Non Linear and Non Local problems:
from the Theory to the Applications

This Meeting will gather national and international experts together on the study of applied problems whose modelization involves nonlinear integrodiferential equations. Such systemas appear in a wide range of applications from Mathematics and Physics to Biology and Engineering. In fact, most of the physical dynamics are implicitly non linear by nature and, often, non local due to some temporal or spatial long-range memory and interactions.

The conference programme includes a number of plenary talks and several short communications. The participation will be free and open to all interested researchers and students.

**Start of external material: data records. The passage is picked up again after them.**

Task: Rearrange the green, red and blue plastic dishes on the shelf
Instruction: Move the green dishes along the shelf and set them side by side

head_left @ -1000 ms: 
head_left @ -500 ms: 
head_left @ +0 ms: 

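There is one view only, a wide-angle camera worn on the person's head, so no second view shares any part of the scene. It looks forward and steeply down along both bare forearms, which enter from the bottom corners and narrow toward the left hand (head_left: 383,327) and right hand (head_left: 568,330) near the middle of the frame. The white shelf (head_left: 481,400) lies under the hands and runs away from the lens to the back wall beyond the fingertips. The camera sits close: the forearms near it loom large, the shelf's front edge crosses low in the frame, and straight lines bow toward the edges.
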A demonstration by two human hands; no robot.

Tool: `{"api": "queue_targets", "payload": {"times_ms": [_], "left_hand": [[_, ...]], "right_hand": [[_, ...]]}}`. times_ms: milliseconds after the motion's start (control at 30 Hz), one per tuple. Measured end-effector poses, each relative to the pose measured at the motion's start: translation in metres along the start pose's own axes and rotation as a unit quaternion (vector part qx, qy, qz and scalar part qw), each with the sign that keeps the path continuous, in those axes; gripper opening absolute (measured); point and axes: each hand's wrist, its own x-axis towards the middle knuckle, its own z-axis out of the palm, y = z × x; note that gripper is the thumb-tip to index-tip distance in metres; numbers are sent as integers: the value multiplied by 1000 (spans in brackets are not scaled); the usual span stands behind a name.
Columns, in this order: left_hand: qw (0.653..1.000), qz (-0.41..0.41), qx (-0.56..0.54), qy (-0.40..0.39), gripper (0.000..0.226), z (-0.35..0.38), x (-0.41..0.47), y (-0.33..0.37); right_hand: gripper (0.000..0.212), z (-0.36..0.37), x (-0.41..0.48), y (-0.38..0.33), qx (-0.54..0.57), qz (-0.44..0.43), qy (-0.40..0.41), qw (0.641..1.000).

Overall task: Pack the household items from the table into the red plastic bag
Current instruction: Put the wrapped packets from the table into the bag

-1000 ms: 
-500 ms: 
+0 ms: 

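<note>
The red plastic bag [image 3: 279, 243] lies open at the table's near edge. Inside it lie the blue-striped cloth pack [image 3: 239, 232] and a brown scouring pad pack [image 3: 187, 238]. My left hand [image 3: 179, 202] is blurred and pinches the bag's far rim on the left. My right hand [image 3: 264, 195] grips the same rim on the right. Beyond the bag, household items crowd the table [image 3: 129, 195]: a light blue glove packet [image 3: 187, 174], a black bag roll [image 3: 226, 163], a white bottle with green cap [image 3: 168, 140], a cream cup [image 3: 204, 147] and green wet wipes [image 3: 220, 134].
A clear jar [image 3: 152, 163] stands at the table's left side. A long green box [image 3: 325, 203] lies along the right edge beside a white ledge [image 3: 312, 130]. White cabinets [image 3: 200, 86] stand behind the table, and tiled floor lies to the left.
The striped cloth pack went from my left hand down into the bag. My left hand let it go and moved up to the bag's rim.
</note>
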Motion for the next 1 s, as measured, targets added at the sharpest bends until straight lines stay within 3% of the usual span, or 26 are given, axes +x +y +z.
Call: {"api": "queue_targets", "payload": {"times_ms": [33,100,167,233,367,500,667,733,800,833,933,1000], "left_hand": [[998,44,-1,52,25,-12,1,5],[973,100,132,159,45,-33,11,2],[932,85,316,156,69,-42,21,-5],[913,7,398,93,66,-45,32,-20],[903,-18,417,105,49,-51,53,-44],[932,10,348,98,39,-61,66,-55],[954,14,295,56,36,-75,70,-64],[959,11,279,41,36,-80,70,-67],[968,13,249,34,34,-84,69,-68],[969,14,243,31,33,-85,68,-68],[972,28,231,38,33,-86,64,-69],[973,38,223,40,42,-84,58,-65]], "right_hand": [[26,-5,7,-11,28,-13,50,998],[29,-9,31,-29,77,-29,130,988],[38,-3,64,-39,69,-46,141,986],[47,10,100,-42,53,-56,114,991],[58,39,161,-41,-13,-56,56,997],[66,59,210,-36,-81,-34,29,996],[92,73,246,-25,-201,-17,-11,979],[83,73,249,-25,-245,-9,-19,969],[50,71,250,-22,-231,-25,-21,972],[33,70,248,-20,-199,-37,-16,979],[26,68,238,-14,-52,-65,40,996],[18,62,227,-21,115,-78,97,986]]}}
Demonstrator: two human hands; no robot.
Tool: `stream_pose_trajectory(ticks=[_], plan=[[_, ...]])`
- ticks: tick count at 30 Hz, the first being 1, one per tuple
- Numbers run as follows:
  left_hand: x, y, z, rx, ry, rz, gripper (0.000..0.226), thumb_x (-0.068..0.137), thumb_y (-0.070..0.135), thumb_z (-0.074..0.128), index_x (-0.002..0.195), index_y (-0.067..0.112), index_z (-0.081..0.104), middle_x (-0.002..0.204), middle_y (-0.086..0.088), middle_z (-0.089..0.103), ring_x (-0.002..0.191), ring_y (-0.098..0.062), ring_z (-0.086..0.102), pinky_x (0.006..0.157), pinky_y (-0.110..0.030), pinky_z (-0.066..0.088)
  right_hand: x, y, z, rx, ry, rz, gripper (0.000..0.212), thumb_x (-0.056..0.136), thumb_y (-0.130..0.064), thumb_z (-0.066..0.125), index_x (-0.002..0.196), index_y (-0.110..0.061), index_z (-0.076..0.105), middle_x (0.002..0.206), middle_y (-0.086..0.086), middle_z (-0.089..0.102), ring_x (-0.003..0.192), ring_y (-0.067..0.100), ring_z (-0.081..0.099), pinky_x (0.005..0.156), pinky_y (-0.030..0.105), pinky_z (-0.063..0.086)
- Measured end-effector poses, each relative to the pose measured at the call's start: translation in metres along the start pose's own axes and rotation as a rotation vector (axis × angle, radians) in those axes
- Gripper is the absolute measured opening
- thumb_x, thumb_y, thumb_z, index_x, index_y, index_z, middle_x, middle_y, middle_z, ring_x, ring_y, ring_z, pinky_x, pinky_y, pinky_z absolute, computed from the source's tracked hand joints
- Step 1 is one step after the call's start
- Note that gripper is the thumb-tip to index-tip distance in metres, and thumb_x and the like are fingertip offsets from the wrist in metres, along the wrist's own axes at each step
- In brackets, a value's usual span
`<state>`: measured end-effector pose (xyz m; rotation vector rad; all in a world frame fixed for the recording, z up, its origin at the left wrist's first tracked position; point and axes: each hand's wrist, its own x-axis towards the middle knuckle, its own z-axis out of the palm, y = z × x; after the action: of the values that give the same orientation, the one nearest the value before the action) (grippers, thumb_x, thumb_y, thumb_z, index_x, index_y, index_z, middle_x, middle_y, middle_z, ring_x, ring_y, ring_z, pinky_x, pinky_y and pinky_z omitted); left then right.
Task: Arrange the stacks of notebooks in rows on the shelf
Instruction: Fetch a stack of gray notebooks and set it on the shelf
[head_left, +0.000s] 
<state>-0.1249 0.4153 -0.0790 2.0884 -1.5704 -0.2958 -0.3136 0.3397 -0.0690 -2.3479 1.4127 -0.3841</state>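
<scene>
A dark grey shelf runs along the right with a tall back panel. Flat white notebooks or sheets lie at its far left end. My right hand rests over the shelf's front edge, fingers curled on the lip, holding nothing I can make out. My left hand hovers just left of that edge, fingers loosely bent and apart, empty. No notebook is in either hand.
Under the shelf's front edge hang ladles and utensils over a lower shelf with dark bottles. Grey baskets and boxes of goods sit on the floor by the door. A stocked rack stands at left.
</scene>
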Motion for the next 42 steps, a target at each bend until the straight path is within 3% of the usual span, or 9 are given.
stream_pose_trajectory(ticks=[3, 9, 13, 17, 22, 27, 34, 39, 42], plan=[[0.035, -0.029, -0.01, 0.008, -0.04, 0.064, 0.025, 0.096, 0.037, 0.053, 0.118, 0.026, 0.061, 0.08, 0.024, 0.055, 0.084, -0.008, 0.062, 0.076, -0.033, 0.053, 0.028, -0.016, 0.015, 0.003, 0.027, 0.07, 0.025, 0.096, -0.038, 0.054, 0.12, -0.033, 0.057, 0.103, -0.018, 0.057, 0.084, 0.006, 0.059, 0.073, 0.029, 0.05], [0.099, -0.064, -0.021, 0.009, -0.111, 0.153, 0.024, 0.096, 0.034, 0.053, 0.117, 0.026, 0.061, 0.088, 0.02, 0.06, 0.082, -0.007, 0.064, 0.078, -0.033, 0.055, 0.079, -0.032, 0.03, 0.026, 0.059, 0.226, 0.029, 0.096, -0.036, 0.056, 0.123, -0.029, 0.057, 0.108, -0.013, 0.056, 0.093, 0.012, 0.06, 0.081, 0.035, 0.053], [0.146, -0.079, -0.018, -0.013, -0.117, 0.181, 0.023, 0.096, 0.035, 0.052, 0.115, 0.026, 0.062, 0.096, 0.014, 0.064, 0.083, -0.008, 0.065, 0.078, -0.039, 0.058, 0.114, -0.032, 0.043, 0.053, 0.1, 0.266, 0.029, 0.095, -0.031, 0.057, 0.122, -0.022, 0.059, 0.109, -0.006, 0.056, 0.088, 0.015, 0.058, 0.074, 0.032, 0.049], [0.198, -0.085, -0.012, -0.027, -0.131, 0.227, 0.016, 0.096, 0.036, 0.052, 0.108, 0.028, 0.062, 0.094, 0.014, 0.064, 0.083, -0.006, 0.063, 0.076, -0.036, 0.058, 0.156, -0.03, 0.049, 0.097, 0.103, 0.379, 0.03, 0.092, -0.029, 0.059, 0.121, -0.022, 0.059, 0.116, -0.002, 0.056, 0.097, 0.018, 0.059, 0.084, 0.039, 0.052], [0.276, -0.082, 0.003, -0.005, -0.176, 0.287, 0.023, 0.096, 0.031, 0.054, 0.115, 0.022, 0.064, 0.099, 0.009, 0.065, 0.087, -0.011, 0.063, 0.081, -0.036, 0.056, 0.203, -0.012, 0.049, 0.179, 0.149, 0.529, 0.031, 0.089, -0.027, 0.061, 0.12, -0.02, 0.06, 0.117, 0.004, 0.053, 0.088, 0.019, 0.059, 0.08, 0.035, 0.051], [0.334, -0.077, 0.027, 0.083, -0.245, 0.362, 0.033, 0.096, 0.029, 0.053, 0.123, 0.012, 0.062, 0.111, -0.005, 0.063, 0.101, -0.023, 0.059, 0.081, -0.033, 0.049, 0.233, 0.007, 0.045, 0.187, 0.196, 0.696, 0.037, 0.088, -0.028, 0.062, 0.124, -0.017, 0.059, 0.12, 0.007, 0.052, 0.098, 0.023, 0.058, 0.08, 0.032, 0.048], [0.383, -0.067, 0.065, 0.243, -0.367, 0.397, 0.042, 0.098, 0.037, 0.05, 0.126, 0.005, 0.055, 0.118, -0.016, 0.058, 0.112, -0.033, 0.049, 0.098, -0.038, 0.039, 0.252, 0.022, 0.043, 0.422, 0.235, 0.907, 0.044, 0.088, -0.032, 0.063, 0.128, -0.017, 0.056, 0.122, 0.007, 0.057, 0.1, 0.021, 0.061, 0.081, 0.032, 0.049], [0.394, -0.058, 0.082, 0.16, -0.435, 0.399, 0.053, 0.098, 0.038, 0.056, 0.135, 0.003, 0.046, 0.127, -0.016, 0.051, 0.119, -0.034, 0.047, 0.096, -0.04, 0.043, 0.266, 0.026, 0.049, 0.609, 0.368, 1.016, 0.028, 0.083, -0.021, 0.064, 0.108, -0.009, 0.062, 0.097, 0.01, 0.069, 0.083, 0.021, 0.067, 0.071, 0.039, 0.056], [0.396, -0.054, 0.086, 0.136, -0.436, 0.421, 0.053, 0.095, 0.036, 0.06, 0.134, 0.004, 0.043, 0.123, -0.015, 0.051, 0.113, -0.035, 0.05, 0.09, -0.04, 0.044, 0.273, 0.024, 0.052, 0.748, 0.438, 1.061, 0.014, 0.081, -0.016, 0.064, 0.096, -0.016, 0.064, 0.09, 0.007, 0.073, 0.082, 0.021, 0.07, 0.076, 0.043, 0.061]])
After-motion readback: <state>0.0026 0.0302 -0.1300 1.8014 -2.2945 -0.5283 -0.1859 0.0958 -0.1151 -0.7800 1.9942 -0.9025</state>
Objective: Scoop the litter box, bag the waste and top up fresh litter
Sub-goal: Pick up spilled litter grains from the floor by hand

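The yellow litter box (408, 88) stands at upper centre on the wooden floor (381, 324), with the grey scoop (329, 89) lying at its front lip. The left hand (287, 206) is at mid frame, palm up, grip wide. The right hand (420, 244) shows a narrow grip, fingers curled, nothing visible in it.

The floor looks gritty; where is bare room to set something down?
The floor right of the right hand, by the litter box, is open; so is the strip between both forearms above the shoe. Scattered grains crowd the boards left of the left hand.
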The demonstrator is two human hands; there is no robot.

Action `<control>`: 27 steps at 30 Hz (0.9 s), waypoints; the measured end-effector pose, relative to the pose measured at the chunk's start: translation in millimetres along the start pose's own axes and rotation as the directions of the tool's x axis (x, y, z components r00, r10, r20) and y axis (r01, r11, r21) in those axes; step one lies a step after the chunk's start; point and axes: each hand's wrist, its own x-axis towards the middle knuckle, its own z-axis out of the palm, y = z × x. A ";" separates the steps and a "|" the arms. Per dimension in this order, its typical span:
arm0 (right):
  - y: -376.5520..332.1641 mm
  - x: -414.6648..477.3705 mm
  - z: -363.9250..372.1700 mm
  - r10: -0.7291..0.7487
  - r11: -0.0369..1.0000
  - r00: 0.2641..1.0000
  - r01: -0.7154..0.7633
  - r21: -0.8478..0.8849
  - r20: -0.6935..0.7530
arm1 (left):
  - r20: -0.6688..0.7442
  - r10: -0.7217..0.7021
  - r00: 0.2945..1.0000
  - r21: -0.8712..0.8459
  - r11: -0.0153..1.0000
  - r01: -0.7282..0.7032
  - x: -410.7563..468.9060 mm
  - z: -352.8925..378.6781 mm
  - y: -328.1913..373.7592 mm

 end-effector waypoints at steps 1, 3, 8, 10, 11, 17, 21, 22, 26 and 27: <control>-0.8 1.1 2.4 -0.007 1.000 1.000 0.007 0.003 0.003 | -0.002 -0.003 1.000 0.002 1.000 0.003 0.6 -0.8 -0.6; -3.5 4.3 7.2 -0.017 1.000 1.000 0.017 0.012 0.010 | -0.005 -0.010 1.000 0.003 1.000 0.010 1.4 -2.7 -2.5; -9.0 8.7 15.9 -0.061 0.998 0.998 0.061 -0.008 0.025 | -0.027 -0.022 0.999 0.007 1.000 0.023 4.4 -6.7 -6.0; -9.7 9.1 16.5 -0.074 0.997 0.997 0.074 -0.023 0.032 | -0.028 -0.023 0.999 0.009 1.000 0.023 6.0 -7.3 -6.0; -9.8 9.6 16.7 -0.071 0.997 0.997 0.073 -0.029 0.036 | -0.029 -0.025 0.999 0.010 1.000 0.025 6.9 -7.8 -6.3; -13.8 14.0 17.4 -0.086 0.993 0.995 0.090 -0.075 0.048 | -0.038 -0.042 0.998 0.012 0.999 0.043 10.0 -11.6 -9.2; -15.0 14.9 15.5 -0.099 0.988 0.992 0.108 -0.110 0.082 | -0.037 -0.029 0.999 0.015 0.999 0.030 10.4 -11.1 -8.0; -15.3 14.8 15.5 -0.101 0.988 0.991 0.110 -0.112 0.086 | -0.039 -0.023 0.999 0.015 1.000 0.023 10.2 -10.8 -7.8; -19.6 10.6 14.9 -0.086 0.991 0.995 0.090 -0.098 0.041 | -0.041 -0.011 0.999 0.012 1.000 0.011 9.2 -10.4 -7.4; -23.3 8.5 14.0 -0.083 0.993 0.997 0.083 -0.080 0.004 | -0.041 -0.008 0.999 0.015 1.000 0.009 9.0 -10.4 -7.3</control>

All lectures will be held at Facultad de CC. Matemáticas of Universidad Complutense de Madrid, "Aula Miguel de Guzmán" S-118 (Floor - 1).

  PLANNED LECTURES:

• N. Alibaud. Institut de Mathématiques et de Modélisation de Montpellier, France. ''A non-local perturbation of first order Hamilton-Jacobi equations with unbounded data''.
• S. Bonaccorsi. Universitá di Trento, Italy. “Volterra integro-differential equations with completely monotone kernels”.
• D. Cordoba. IMAFF-Instituto de Matemática Aplicada y Física Fundamental, CSIC, Spain. “On the existence of solutions of the surface quasi-geostrophic equation”.
• E. Cuesta. Universidad de Valladolid, Spain. "Runge-Kutta convolution quadrature methods for well-posed equations with memory".
• J.I. Díaz. Universidad Complutense de Madrid, Spain. “Global controls to stabilize the chemical turbulence: a non local complex Ginzburg-Landau equation”.
• Q. Feng. Chinese Academy of Sciences, China. “Implementing arbitrarly high-order symplectic methods via Krylov deferred correction technique”.
• H. Gómez Díaz. University of Texas at Austin, USA, and Universidad de A Coruña, Spain. "Non-local phase-field models in science and engineering: from the Cahn-Hilliard equation to strain-gradient hyperelasticity".
• Y. Jiao. Chinese Academy of Sciences, China. “Conjugate Symplecticity of Multi-Step Methods”
• P. J. Miana. Universidad de Zaragoza, Spain. “Hermite Matrix-Valued Functions Associated to MatrixDifferential Equations".
• J. M. Mazón. Universitat de Valencia, Spain. "The limit as p tends to infinity in a nonlocal p-Laplacian evolution equation. A nonlocal approximation of a model for sand piles".
• J. F. Padial. Universidad Politécnica de Madrid, Spain. "Some non local problems arising in the mathematical modelling of the nuclear fusion".
• T. Pierantozzi. Universidad Complutense de Madrid, Spain. “On the finite time extinction phenomenon for some non linear fracTional evolution equations”.
• S. Salsa. Politecnico di Milano, Italy. “Obstacle problem for the fractional Laplacian”.
• Y. Tang. Chinese Academy of Sciences, China. "Symmetric hamiltonian algorithms with application to nonlinear Schroedinger system".
• J. Trujillo. Universidad de La Laguna, Tenerife, Spain. "On fast fractional Fourier transform and open problems".
• D. Usero. Universidad Complutense de Madrid, Spain. “Non local model for non linear dark solitary waves”.
• L. Vázquez. Universidad Complutense de Madrid, Spain. "From the nonlocal problems to fractional differential equations"
• R. Vilela Mendes. Technical University Lisbon, Portugal. "Stochastic solutions of nonlinear partial differential equations".
• B. Vinagre. Universidad de Extremadura, Spain. "Some challenges in modelling and control of fractional dynamic systems. An engineering approach".
• G. Zaslavsky. Courant Institute, New York University, New York, USA. "Origin of fractional dynamics in systems with long-range memory and interaction".